Extracted records:
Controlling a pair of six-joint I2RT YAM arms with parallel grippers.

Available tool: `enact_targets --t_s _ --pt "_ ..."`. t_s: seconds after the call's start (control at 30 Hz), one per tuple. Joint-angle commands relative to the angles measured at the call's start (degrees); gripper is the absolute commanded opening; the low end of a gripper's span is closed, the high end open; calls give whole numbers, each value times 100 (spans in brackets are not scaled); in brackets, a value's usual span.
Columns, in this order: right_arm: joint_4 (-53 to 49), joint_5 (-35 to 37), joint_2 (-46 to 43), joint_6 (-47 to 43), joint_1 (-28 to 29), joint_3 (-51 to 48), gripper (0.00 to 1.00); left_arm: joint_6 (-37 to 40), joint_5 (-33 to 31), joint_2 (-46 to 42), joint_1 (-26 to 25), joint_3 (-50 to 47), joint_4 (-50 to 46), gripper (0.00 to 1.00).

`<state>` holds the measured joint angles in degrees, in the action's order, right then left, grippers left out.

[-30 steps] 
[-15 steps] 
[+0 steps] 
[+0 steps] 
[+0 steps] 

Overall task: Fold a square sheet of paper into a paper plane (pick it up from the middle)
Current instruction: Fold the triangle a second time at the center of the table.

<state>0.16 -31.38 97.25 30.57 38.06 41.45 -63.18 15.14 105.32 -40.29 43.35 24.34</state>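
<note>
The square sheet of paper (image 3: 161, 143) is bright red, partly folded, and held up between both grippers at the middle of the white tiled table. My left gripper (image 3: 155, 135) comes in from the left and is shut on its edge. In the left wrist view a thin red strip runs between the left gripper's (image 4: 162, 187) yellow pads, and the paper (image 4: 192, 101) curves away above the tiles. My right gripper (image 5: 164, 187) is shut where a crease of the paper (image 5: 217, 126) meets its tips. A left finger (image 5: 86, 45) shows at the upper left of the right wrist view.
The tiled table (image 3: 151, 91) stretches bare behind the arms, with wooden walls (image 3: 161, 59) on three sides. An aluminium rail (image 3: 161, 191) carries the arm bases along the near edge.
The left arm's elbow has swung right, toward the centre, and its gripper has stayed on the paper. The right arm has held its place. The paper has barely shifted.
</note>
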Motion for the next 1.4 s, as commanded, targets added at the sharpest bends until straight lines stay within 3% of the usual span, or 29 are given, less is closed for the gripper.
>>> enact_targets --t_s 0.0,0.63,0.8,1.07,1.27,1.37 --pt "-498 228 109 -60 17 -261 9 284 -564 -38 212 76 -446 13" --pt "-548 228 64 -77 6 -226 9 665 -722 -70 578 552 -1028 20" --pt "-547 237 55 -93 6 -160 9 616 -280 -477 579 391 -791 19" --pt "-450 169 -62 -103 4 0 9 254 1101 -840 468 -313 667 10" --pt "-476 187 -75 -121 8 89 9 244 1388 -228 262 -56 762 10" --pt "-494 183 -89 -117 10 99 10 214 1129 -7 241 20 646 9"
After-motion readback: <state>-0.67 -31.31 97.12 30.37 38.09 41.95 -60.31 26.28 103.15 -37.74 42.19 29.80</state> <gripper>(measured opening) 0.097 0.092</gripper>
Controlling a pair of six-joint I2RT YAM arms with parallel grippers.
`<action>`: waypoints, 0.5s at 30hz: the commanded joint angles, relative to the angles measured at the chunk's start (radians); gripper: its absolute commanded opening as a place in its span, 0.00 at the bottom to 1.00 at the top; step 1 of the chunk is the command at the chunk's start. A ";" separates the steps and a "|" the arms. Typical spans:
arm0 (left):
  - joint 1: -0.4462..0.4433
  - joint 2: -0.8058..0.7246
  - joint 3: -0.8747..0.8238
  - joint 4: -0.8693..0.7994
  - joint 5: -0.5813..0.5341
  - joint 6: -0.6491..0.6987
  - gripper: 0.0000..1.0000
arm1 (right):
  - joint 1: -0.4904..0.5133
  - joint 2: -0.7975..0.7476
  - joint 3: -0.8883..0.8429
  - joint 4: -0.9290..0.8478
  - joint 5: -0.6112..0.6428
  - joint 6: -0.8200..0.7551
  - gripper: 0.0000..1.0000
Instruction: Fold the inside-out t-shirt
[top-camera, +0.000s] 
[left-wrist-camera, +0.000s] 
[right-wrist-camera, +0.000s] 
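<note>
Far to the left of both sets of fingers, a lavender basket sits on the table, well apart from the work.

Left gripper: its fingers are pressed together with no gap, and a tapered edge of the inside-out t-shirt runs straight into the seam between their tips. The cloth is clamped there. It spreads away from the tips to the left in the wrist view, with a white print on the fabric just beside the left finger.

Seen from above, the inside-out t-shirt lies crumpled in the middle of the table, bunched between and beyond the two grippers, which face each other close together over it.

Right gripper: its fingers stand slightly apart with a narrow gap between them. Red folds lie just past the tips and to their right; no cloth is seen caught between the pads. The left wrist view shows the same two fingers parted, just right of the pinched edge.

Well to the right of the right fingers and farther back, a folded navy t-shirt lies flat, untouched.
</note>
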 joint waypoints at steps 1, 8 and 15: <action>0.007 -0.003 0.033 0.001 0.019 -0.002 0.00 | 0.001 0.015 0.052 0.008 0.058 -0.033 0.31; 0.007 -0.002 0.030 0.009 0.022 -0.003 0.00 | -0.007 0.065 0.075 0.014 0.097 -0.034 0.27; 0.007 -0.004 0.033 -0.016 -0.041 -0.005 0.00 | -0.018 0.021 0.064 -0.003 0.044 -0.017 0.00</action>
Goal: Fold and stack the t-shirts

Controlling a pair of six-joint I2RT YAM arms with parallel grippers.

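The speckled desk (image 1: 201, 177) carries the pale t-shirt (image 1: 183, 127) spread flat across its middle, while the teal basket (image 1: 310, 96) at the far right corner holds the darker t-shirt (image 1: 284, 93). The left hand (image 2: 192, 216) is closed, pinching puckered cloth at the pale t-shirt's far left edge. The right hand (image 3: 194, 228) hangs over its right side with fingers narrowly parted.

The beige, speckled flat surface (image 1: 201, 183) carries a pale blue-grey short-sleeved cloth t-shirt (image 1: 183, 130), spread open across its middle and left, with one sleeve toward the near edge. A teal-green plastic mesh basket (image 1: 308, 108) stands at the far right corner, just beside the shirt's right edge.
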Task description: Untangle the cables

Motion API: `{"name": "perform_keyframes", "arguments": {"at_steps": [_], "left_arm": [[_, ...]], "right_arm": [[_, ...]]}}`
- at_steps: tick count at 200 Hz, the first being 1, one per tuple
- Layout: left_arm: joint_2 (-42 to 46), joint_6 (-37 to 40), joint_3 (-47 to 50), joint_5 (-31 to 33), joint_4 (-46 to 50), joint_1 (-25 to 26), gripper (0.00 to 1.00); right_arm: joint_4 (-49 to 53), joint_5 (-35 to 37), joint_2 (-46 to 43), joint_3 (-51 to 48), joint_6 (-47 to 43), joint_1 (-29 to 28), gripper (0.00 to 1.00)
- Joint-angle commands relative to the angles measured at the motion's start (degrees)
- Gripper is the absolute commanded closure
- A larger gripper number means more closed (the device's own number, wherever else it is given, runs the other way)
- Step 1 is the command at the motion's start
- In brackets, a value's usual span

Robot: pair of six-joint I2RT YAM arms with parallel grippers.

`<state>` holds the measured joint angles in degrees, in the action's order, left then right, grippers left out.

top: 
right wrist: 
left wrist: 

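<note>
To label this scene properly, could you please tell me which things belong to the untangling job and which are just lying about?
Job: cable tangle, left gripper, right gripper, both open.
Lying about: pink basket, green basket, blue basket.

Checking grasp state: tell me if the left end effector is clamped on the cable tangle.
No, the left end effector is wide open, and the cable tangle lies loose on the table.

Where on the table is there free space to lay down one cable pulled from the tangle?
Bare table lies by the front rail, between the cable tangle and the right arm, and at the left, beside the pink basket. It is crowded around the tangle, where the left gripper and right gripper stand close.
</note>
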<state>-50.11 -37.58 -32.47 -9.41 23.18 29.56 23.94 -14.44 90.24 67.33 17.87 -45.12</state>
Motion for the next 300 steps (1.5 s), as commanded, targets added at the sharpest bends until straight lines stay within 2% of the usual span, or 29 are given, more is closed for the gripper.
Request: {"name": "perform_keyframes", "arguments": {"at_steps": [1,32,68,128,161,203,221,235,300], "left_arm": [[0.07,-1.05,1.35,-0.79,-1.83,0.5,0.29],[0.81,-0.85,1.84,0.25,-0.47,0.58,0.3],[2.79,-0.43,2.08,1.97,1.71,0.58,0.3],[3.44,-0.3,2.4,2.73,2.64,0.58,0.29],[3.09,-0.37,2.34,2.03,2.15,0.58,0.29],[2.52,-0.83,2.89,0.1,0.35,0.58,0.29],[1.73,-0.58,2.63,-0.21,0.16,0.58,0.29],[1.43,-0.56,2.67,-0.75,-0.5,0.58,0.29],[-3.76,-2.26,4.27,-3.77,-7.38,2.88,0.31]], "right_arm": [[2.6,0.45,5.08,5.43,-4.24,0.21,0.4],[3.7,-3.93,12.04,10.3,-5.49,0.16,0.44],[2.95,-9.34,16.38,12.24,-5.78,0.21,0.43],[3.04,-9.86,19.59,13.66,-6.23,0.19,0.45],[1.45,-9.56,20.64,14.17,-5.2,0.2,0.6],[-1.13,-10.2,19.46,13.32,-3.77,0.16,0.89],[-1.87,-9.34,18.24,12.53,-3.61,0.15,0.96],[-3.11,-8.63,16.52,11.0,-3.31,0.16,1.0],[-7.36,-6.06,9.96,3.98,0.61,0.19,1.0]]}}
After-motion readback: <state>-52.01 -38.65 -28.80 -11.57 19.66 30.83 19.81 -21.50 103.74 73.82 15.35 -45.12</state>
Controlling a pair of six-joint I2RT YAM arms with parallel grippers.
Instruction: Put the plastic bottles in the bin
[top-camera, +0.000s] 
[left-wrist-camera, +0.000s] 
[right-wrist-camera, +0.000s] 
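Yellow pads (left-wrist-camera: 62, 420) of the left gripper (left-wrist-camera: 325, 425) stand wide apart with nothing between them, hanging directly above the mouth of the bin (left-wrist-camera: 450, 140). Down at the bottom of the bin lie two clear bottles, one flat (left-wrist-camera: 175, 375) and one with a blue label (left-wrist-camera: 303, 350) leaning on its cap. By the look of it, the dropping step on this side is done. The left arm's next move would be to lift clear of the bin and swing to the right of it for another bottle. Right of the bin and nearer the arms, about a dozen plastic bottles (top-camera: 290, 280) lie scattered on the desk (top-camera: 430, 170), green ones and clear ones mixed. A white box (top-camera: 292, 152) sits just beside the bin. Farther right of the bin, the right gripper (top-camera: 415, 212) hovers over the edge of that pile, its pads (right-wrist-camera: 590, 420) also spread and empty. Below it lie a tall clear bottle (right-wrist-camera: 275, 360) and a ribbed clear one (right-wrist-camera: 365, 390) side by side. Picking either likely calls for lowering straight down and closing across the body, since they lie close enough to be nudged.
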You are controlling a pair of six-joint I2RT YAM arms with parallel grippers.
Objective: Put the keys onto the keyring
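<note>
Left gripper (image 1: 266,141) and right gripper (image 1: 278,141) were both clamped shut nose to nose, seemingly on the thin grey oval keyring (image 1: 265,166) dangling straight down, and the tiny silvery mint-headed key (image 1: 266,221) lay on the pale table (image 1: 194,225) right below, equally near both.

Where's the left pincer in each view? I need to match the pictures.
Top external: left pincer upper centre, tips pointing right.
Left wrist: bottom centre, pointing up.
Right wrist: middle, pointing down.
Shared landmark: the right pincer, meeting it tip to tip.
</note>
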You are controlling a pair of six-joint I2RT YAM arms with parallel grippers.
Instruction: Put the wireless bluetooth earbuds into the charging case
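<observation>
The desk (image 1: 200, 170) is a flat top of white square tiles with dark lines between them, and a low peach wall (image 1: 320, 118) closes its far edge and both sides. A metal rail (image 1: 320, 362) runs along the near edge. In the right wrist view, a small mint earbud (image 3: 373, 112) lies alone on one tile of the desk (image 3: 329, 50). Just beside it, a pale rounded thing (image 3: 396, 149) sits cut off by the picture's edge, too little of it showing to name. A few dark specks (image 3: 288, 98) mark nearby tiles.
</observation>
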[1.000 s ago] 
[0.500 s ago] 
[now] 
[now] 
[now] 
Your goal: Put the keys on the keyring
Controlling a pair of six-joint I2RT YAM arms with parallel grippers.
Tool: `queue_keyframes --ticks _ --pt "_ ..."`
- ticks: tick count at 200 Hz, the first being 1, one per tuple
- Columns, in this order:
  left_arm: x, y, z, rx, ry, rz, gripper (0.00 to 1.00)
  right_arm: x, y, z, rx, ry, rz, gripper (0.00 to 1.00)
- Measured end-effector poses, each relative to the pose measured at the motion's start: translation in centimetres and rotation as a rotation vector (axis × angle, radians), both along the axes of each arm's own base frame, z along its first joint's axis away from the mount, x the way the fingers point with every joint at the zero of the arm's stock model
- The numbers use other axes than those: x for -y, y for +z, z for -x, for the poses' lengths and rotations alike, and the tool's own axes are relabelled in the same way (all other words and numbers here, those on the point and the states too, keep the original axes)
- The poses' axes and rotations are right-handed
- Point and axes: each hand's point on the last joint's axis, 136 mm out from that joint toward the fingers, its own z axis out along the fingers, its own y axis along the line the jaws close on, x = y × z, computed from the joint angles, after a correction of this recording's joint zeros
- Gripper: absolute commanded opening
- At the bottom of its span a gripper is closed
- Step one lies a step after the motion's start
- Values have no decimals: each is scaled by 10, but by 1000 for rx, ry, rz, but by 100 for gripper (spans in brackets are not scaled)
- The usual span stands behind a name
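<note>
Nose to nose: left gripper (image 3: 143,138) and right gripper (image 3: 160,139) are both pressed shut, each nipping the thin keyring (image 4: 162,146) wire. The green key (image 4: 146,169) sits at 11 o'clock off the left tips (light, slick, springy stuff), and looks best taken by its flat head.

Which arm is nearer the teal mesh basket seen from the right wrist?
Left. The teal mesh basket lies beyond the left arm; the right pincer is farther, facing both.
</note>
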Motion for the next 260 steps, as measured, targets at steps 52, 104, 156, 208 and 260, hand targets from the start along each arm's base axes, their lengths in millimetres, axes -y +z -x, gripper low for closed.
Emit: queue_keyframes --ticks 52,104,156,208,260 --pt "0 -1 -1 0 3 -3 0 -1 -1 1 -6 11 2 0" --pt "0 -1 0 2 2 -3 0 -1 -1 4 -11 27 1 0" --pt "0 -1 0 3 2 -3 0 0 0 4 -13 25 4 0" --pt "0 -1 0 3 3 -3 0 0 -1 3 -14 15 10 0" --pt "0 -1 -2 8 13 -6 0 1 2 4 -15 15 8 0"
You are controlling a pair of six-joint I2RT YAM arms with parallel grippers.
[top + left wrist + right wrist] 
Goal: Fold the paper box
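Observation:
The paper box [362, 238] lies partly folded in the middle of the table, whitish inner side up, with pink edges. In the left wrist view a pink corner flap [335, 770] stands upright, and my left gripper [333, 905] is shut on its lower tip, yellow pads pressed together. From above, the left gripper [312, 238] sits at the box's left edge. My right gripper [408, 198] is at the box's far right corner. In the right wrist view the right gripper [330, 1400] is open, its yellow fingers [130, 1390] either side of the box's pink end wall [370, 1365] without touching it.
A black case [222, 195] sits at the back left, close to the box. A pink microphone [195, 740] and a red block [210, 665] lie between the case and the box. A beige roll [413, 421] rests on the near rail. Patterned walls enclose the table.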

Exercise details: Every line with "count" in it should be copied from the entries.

Response below:
- at_steps: tick count at 200 Hz, the first being 1, one per tuple
- ticks: tick count at 200 Hz, the first being 1, one per tuple

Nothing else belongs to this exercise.